Exactly as written, print each of the entries.

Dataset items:
-------

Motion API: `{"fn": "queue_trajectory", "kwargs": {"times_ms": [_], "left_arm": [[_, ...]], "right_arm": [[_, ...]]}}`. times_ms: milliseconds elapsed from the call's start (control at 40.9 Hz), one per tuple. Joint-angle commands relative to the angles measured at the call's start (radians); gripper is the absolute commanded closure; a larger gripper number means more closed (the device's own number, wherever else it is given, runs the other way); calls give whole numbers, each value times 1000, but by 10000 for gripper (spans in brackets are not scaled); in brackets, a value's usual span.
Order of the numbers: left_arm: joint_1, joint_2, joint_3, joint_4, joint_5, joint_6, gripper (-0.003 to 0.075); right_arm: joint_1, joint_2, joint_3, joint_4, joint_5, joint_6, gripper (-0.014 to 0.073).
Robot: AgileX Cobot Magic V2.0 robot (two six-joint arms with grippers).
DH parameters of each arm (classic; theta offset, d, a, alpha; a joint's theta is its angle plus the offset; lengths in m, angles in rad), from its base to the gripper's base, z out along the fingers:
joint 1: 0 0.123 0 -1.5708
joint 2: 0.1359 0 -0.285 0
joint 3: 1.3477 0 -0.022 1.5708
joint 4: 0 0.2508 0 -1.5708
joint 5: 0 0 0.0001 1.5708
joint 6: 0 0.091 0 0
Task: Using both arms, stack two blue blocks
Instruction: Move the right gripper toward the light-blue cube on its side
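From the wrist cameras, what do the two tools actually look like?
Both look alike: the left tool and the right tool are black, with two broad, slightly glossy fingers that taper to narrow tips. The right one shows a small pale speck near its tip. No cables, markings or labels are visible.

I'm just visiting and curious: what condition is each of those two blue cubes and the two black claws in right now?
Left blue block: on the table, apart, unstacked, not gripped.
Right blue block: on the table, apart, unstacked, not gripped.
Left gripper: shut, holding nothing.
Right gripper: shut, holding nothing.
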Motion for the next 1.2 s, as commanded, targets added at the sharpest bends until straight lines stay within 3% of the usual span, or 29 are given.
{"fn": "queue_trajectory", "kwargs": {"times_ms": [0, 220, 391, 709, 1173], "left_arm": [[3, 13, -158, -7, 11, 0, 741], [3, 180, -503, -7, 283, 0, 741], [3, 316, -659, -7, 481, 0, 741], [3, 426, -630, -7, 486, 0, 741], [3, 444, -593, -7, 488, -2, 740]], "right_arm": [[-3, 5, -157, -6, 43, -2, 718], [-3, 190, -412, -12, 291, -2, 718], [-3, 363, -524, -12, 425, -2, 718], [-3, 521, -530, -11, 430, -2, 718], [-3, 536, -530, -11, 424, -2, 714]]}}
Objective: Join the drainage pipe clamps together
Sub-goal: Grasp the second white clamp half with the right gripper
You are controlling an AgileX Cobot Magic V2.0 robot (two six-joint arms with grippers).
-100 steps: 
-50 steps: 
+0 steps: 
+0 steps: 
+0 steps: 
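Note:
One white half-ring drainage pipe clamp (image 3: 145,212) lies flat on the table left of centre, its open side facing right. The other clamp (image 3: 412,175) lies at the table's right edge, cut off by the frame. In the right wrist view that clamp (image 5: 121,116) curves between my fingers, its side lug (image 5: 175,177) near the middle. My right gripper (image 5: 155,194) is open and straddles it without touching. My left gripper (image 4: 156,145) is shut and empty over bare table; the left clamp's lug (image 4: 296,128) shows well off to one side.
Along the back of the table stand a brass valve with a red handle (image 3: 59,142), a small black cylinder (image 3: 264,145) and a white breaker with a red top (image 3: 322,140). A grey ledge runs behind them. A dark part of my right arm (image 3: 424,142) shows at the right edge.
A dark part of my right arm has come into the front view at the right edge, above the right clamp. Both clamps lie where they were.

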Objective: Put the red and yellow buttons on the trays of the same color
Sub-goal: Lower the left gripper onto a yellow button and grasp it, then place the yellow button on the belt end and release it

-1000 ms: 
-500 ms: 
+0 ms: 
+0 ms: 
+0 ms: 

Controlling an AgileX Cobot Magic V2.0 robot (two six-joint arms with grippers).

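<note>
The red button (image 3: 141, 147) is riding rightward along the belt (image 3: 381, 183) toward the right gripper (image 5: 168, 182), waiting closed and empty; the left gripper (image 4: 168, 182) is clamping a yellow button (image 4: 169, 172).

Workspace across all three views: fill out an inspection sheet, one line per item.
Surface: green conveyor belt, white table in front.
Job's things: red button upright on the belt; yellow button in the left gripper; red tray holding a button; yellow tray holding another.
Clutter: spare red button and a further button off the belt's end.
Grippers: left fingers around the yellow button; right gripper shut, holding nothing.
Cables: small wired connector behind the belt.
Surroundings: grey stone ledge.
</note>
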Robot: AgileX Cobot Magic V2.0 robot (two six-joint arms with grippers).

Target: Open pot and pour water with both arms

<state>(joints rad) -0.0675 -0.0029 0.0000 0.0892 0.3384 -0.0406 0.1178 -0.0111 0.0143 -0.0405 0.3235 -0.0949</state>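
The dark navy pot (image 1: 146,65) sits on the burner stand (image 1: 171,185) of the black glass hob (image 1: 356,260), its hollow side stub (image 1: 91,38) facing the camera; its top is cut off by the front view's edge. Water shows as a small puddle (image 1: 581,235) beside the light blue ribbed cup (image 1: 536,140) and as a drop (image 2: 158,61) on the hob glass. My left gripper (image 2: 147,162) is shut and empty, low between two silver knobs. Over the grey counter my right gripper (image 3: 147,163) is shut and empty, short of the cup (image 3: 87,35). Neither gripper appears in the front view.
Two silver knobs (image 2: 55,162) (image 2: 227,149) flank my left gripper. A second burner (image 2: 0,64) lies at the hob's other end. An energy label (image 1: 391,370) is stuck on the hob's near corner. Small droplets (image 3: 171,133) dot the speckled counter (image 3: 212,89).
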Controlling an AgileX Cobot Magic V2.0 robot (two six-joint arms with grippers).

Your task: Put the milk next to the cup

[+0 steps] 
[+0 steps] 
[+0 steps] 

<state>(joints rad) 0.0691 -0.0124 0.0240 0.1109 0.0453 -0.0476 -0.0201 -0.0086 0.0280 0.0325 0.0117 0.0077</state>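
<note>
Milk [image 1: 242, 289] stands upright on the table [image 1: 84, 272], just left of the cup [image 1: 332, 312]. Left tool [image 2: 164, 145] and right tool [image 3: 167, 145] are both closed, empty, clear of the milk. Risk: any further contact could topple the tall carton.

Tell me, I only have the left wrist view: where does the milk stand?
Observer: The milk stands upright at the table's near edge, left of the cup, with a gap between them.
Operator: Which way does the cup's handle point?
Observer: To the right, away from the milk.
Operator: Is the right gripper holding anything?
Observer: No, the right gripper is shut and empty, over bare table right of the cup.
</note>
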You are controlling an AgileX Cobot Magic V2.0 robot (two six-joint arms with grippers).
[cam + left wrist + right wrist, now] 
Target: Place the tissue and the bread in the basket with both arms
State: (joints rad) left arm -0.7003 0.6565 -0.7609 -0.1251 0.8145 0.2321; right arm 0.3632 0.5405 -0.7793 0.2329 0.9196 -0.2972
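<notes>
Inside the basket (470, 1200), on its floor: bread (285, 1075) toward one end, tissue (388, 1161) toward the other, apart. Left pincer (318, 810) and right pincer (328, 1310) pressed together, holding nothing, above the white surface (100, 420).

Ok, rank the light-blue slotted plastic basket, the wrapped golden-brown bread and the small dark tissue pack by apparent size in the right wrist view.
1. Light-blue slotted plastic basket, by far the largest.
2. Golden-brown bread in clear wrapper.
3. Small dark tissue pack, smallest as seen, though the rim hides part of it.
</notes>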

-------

Written response:
Motion API: `{"fn": "queue_trajectory", "kwargs": {"times_ms": [_], "left_arm": [[_, ...]], "right_arm": [[_, ...]]}}`. times_ms: milliseconds elapsed from the call's start (control at 40.9 Hz), one per tuple. Joint-angle commands relative to the angles measured at the call's start (radians); gripper is the absolute commanded closure; a larger gripper number means more closed (the device's own number, wherever else it is given, runs the other way); calls give whole numbers, each value times 1000, but by 10000 for gripper (spans in brackets are not scaled); in brackets, a value's usual span.
Order of the numbers: left_arm: joint_1, joint_2, joint_3, joint_4, joint_5, joint_6, gripper (-0.003 to 0.075); right_arm: joint_1, joint_2, joint_3, joint_4, joint_5, joint_6, gripper (-0.014 to 0.073).
Robot: AgileX Cobot Magic V2.0 robot (two six-joint arms with grippers).
DH parameters of each arm (classic; theta offset, d, a, alpha; a joint's theta is its angle plus the offset; lengths in m, angles in rad), from its base to the gripper's base, z out along the fingers:
joint 1: 0 0.123 0 -1.5708
joint 2: 0.1359 0 -0.285 0
joint 3: 1.3477 0 -0.022 1.5708
joint 4: 0 0.2508 0 -1.5708
joint 5: 0 0 0.0001 1.5708
joint 6: 0 0.091 0 0
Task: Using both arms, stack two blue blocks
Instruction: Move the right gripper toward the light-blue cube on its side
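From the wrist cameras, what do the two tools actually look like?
Both look alike: the left tool and the right tool are black, with two broad, slightly glossy fingers that taper to narrow tips. The right one shows a small pale speck near its tip. No cables, markings or labels are visible.

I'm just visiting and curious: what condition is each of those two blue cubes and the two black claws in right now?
Left blue block: on the table, apart, unstacked, not gripped.
Right blue block: on the table, apart, unstacked, not gripped.
Left gripper: shut, holding nothing.
Right gripper: shut, holding nothing.
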Motion for the next 1.2 s, as commanded, targets added at the sharpest bends until straight lines stay within 3% of the usual span, or 29 are given.
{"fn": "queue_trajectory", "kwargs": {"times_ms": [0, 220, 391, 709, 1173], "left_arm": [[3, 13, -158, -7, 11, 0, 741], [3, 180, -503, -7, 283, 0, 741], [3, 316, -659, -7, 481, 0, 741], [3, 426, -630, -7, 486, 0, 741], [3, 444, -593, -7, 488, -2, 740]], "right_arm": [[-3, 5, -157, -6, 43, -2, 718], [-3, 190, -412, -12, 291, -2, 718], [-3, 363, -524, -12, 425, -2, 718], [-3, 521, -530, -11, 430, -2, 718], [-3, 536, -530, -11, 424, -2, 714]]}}
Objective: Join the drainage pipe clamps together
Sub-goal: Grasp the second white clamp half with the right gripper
You are controlling an AgileX Cobot Magic V2.0 robot (two six-joint arms with grippers).
-100 steps: 
-50 steps: 
+0 steps: 
+0 steps: 
+0 steps: 
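Note:
One white half-ring drainage pipe clamp (image 3: 145,212) lies flat on the table left of centre, its open side facing right. The other clamp (image 3: 412,175) lies at the table's right edge, cut off by the frame. In the right wrist view that clamp (image 5: 121,116) curves between my fingers, its side lug (image 5: 175,177) near the middle. My right gripper (image 5: 155,194) is open and straddles it without touching. My left gripper (image 4: 156,145) is shut and empty over bare table; the left clamp's lug (image 4: 296,128) shows well off to one side.
Along the back of the table stand a brass valve with a red handle (image 3: 59,142), a small black cylinder (image 3: 264,145) and a white breaker with a red top (image 3: 322,140). A grey ledge runs behind them. A dark part of my right arm (image 3: 424,142) shows at the right edge.
A dark part of my right arm has come into the front view at the right edge, above the right clamp. Both clamps lie where they were.
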
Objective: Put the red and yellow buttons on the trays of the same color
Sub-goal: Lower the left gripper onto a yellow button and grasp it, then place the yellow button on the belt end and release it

-1000 ms: 
-500 ms: 
+0 ms: 
+0 ms: 
+0 ms: 

Controlling an AgileX Cobot Magic V2.0 robot (two six-joint arms with grippers).

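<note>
The red button (image 3: 141, 147) is riding rightward along the belt (image 3: 381, 183) toward the right gripper (image 5: 168, 182), waiting closed and empty; the left gripper (image 4: 168, 182) is clamping a yellow button (image 4: 169, 172).

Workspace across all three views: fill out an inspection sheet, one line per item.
Surface: green conveyor belt, white table in front.
Job's things: red button upright on the belt; yellow button in the left gripper; red tray holding a button; yellow tray holding another.
Clutter: spare red button and a further button off the belt's end.
Grippers: left fingers around the yellow button; right gripper shut, holding nothing.
Cables: small wired connector behind the belt.
Surroundings: grey stone ledge.
</note>
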Robot: AgileX Cobot Magic V2.0 robot (two six-joint arms with grippers).

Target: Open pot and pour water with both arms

<state>(joints rad) -0.0675 -0.0029 0.0000 0.0892 0.3384 -0.0406 0.1178 -0.0111 0.0143 -0.0405 0.3235 -0.0949</state>
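The dark navy pot (image 1: 146,65) sits on the burner stand (image 1: 171,185) of the black glass hob (image 1: 356,260), its hollow side stub (image 1: 91,38) facing the camera; its top is cut off by the front view's edge. Water shows as a small puddle (image 1: 581,235) beside the light blue ribbed cup (image 1: 536,140) and as a drop (image 2: 158,61) on the hob glass. My left gripper (image 2: 147,162) is shut and empty, low between two silver knobs. Over the grey counter my right gripper (image 3: 147,163) is shut and empty, short of the cup (image 3: 87,35). Neither gripper appears in the front view.
Two silver knobs (image 2: 55,162) (image 2: 227,149) flank my left gripper. A second burner (image 2: 0,64) lies at the hob's other end. An energy label (image 1: 391,370) is stuck on the hob's near corner. Small droplets (image 3: 171,133) dot the speckled counter (image 3: 212,89).
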Controlling an AgileX Cobot Magic V2.0 robot (two six-joint arms with grippers).

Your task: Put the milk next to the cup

[+0 steps] 
[+0 steps] 
[+0 steps] 

<state>(joints rad) 0.0691 -0.0124 0.0240 0.1109 0.0453 -0.0476 -0.0201 -0.0086 0.0280 0.0325 0.0117 0.0077</state>
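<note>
Milk [image 1: 242, 289] stands upright on the table [image 1: 84, 272], just left of the cup [image 1: 332, 312]. Left tool [image 2: 164, 145] and right tool [image 3: 167, 145] are both closed, empty, clear of the milk. Risk: any further contact could topple the tall carton.

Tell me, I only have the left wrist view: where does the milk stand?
Observer: The milk stands upright at the table's near edge, left of the cup, with a gap between them.
Operator: Which way does the cup's handle point?
Observer: To the right, away from the milk.
Operator: Is the right gripper holding anything?
Observer: No, the right gripper is shut and empty, over bare table right of the cup.
</note>
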You are controlling an AgileX Cobot Magic V2.0 robot (two six-joint arms with grippers).
[cam + left wrist + right wrist, now] 
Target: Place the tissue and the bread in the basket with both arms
State: (joints rad) left arm -0.7003 0.6565 -0.7609 -0.1251 0.8145 0.2321; right arm 0.3632 0.5405 -0.7793 0.2329 0.9196 -0.2972
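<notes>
Inside the basket (470, 1200), on its floor: bread (285, 1075) toward one end, tissue (388, 1161) toward the other, apart. Left pincer (318, 810) and right pincer (328, 1310) pressed together, holding nothing, above the white surface (100, 420).

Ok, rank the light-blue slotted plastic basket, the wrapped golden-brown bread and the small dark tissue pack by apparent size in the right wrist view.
1. Light-blue slotted plastic basket, by far the largest.
2. Golden-brown bread in clear wrapper.
3. Small dark tissue pack, smallest as seen, though the rim hides part of it.
</notes>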

The answer to this exercise is complete.